We all know that it is important to monitor your servers and services, so you can spot issues before they become problems. I personally have spent a lot of time configuring nagios to email me about issues and I have recently been configuring various different alerts in Azure.
My old boss has this idea that I should have a big monitor screen displaying all the vital stats of my servers and services, I personally disagree with this idea and think that notifications on my phone and email alerts are sufficient. He will no doubt correct my thinking when he reads this, but I believe part of his thinking is to make the monitoring of your infrastructure move visible and make it obvious to anyone that walks past that you have your eye on everything.
For the purpose of this blog post lets assume he has convinced me and I have convinced my actual boss to spend money on the required technology to do this (No easy feat). What exactly would I display on this screen?
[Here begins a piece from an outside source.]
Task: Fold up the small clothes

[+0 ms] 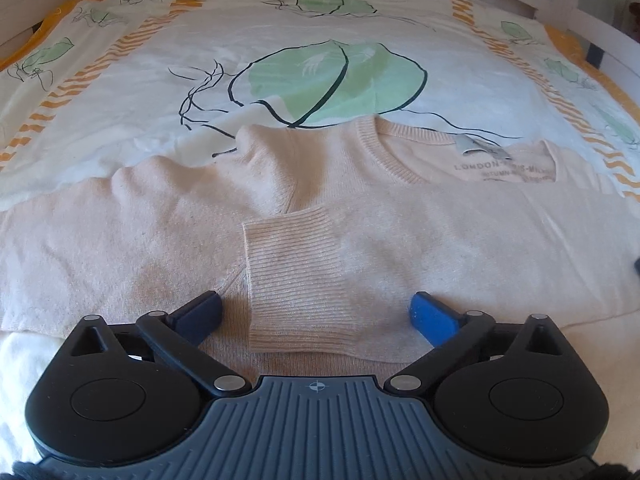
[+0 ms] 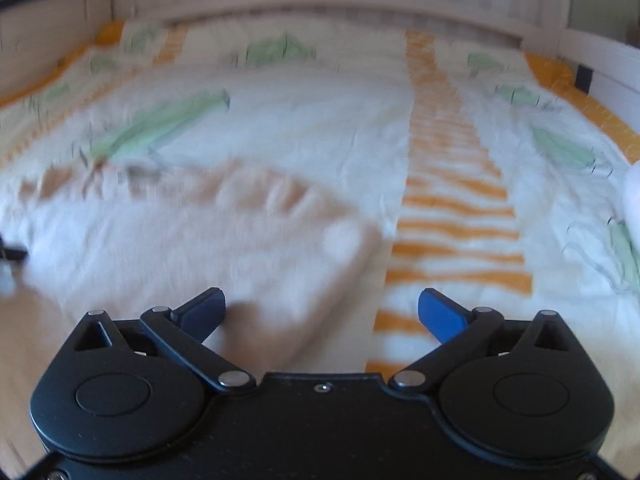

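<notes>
Both sleeves seem folded across the peach sweater [image 1: 400, 240] on the bed [image 1: 120, 80] (body still unfolded), with left claw [image 1: 316, 312] and right claw [image 2: 322, 308] spread wide, empty.

I'm looking at a pale peach sweater [image 1: 360, 216], ribbed at the cuff [image 1: 296, 280], with a grey label [image 1: 474, 145] and grey lettering up at one o'clock. Under it is a white bedspread [image 1: 140, 80] with green leaves outlined in black at twelve, orange zigzag stripes at ten and two, and yellow-orange edges. My left gripper [image 1: 316, 312] has blue fingertips on black arms; the right gripper [image 2: 322, 312] does too, over blurred peach and orange stripes.
</notes>
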The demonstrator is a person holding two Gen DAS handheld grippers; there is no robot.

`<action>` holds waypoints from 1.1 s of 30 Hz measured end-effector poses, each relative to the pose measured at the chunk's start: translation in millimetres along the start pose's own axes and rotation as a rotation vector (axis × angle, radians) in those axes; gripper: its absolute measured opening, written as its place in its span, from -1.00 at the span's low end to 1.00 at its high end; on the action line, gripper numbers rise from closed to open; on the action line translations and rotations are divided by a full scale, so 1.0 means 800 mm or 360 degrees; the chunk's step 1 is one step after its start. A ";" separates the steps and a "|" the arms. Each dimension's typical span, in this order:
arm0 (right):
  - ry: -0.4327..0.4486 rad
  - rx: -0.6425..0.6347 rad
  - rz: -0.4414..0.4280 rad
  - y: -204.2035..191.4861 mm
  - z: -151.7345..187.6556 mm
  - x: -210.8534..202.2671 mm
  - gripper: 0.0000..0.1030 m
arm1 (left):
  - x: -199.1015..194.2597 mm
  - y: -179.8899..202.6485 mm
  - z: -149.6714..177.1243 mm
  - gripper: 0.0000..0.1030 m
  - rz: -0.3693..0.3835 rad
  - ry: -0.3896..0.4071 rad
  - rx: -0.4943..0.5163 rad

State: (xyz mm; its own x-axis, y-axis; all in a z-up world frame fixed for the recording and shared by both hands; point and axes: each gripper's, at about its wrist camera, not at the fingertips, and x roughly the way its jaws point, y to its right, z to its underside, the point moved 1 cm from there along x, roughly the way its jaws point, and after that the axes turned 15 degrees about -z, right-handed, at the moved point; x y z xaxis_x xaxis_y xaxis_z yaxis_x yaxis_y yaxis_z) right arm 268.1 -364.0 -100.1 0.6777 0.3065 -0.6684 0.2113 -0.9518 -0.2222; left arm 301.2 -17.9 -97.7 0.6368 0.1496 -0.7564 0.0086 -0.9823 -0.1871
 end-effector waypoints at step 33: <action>0.0014 -0.0026 -0.0425 -0.246 0.027 -0.058 0.99 | -0.055 -0.378 0.081 0.99 -0.0402 0.0062 -0.0870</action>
State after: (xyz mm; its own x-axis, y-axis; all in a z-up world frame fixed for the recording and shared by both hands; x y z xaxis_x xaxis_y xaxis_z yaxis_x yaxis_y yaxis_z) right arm 180.2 -190.9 -40.7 0.6024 0.5468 -0.5815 0.3947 -0.8373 -0.3785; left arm 220.4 280.2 -48.5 0.5913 0.3919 -0.7049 0.5517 -0.8340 -0.0009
I have Google Chromecast that I use for streaming various things to my TV, this is a relatively cheap bit of technology that could allow a TV or monitor to display a web page with the required stats displayed.
The two main sources of information that I want to display are New Relic for monitoring my azure websites and Nagios for monitoring my internal servers. New Relic allows you to easily export live performance data as iframes so I quickly threw together a web page full of these graphs. However if you have a static screen on the wall you don’t want to have to scroll to see different information so I needed to come up with another way to display this information.
Now what information wants to be included in a script like this? Showing too much performance data can almost be as bad as not doing it at all as problems gets drowned out in the noise. For me I have performance of my websites, followed by Nagios problems, followed by the azure status page, followed by memory usage of all my servers and lastly showing number of connections to my databases. Another question to consider is what time scales do you want to graph over, too long and you don’t see what is happening now, but too short and you may only worry about an intermittent issue?